* **Instructions for the task**: Print all of the data exactly.
++++ Available data
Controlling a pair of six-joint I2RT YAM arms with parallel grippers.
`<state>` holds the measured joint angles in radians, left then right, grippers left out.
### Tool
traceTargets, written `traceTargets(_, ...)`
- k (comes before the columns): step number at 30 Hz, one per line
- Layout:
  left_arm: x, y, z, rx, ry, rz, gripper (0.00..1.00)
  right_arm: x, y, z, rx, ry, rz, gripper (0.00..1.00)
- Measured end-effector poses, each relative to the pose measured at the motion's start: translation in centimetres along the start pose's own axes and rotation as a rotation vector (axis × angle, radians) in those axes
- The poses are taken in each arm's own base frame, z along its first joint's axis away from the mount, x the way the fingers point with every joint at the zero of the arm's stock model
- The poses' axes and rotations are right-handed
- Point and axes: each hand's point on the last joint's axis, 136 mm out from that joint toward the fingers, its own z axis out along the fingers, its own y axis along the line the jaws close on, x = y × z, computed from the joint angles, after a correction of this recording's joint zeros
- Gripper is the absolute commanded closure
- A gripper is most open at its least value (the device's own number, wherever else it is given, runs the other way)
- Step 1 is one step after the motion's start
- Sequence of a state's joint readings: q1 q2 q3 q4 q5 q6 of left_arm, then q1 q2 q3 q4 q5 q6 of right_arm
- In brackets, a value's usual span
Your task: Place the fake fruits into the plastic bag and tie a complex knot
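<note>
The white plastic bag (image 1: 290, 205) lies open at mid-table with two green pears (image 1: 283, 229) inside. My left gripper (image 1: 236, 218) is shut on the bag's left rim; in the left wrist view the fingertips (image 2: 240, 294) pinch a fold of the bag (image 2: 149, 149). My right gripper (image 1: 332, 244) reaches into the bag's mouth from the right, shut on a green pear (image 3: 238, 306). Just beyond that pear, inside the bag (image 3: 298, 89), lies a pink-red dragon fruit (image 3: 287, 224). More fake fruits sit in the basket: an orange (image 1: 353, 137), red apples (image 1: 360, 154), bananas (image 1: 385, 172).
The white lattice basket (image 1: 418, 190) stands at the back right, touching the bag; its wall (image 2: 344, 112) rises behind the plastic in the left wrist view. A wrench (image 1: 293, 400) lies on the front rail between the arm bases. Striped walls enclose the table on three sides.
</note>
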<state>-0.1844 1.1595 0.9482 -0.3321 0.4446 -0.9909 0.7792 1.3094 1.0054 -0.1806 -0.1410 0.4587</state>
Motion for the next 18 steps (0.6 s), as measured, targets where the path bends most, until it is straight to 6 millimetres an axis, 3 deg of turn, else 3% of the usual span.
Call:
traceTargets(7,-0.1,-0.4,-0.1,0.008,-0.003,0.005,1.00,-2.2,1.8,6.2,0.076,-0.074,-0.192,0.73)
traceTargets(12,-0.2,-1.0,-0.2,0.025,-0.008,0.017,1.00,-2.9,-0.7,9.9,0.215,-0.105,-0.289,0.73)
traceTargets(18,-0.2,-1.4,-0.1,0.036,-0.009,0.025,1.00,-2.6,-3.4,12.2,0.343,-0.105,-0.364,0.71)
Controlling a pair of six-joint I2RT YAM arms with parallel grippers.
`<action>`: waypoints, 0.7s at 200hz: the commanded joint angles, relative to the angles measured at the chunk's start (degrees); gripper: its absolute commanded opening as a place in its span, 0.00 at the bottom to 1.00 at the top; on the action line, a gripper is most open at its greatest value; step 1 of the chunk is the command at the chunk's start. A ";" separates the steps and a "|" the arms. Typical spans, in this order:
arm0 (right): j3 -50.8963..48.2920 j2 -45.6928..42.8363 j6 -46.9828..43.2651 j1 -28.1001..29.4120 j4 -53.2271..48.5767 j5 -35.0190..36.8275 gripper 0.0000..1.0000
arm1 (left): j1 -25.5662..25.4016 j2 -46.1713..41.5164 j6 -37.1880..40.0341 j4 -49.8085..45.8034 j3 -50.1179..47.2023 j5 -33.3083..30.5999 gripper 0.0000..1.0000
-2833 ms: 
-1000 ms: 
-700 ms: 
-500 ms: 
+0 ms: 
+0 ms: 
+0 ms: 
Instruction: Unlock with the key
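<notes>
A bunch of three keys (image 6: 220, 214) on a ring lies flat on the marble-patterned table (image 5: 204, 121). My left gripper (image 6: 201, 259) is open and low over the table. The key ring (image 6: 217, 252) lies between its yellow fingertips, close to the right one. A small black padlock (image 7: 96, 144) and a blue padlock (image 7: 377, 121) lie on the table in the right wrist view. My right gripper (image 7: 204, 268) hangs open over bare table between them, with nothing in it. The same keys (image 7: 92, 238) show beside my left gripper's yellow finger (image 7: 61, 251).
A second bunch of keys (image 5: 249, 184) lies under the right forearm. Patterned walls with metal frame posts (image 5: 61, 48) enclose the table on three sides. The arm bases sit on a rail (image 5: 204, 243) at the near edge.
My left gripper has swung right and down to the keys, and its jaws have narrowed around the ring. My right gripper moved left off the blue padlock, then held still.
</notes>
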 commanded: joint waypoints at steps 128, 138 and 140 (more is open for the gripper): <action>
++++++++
* **Answer for the task**:
Controlling a pair of six-joint I2RT YAM arms with parallel grippers.
`<state>` holds the measured joint angles in radians, left then right, grippers left out.
### Tool
traceTargets, written `traceTargets(_, ...)`
- k (comes before the columns): step number at 30 Hz, one per line
- Layout:
  left_arm: x, y, z, rx, ry, rz, gripper (0.00..1.00)
  right_arm: x, y, z, rx, ry, rz, gripper (0.00..1.00)
- Measured end-effector poses, each relative to the pose measured at the motion's start: translation in centimetres along the start pose's own axes and rotation as a rotation vector (axis × angle, radians) in those axes
- The poses are taken in each arm's own base frame, z along its first joint's axis away from the mount, x the way the fingers point with every joint at the zero of the arm's stock model
- The poses' axes and rotations are right-handed
- Point and axes: each hand's point on the last joint's axis, 136 mm out from that joint toward the fingers, its own z axis out along the fingers, its own y axis along the line the jaws close on, x = y × z, computed from the joint angles, after a correction of this recording's joint zeros
- Gripper is the absolute commanded closure
- A gripper is most open at its least value (the device's own number, wherever else it is given, runs the other way)
- Step 1 is one step after the motion's start
- Sequence of a state's joint readings: q1 q2 q3 q4 q5 q6 of left_arm, then q1 q2 q3 q4 q5 q6 of right_arm
- In brackets, a value's usual span
Your task: Place the fake fruits into the plastic bag and tie a complex knot
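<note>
The white plastic bag (image 1: 290, 205) lies open at mid-table with two green pears (image 1: 283, 229) inside. My left gripper (image 1: 236, 218) is shut on the bag's left rim; in the left wrist view the fingertips (image 2: 240, 294) pinch a fold of the bag (image 2: 149, 149). My right gripper (image 1: 332, 244) reaches into the bag's mouth from the right, shut on a green pear (image 3: 238, 306). Just beyond that pear, inside the bag (image 3: 298, 89), lies a pink-red dragon fruit (image 3: 287, 224). More fake fruits sit in the basket: an orange (image 1: 353, 137), red apples (image 1: 360, 154), bananas (image 1: 385, 172).
The white lattice basket (image 1: 418, 190) stands at the back right, touching the bag; its wall (image 2: 344, 112) rises behind the plastic in the left wrist view. A wrench (image 1: 293, 400) lies on the front rail between the arm bases. Striped walls enclose the table on three sides.
</note>
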<state>-0.1844 1.1595 0.9482 -0.3321 0.4446 -0.9909 0.7792 1.3094 1.0054 -0.1806 -0.1410 0.4587</state>
Motion for the next 18 steps (0.6 s), as measured, targets where the path bends most, until it is straight to 6 millimetres an axis, 3 deg of turn, else 3% of the usual span.
Call:
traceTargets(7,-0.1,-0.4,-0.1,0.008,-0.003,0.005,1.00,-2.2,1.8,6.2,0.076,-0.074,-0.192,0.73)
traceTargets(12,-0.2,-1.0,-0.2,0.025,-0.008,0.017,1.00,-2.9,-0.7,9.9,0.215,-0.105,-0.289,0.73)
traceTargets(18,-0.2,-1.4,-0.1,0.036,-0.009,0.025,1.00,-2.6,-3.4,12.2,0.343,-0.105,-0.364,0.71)
Controlling a pair of six-joint I2RT YAM arms with parallel grippers.
`<action>`: waypoints, 0.7s at 200hz: the commanded joint angles, relative to the angles measured at the chunk's start (degrees); gripper: its absolute commanded opening as a place in its span, 0.00 at the bottom to 1.00 at the top; on the action line, a gripper is most open at its greatest value; step 1 of the chunk is the command at the chunk's start. A ";" separates the steps and a "|" the arms. Typical spans, in this order:
arm0 (right): j3 -50.8963..48.2920 j2 -45.6928..42.8363 j6 -46.9828..43.2651 j1 -28.1001..29.4120 j4 -53.2271..48.5767 j5 -35.0190..36.8275 gripper 0.0000..1.0000
arm1 (left): j1 -25.5662..25.4016 j2 -46.1713..41.5164 j6 -37.1880..40.0341 j4 -49.8085..45.8034 j3 -50.1179..47.2023 j5 -33.3083..30.5999 gripper 0.0000..1.0000
-2833 ms: 
-1000 ms: 
-700 ms: 
-500 ms: 
+0 ms: 
+0 ms: 
+0 ms: 
Instruction: Unlock with the key
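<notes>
A bunch of three keys (image 6: 220, 214) on a ring lies flat on the marble-patterned table (image 5: 204, 121). My left gripper (image 6: 201, 259) is open and low over the table. The key ring (image 6: 217, 252) lies between its yellow fingertips, close to the right one. A small black padlock (image 7: 96, 144) and a blue padlock (image 7: 377, 121) lie on the table in the right wrist view. My right gripper (image 7: 204, 268) hangs open over bare table between them, with nothing in it. The same keys (image 7: 92, 238) show beside my left gripper's yellow finger (image 7: 61, 251).
A second bunch of keys (image 5: 249, 184) lies under the right forearm. Patterned walls with metal frame posts (image 5: 61, 48) enclose the table on three sides. The arm bases sit on a rail (image 5: 204, 243) at the near edge.
My left gripper has swung right and down to the keys, and its jaws have narrowed around the ring. My right gripper moved left off the blue padlock, then held still.
</notes>
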 commanded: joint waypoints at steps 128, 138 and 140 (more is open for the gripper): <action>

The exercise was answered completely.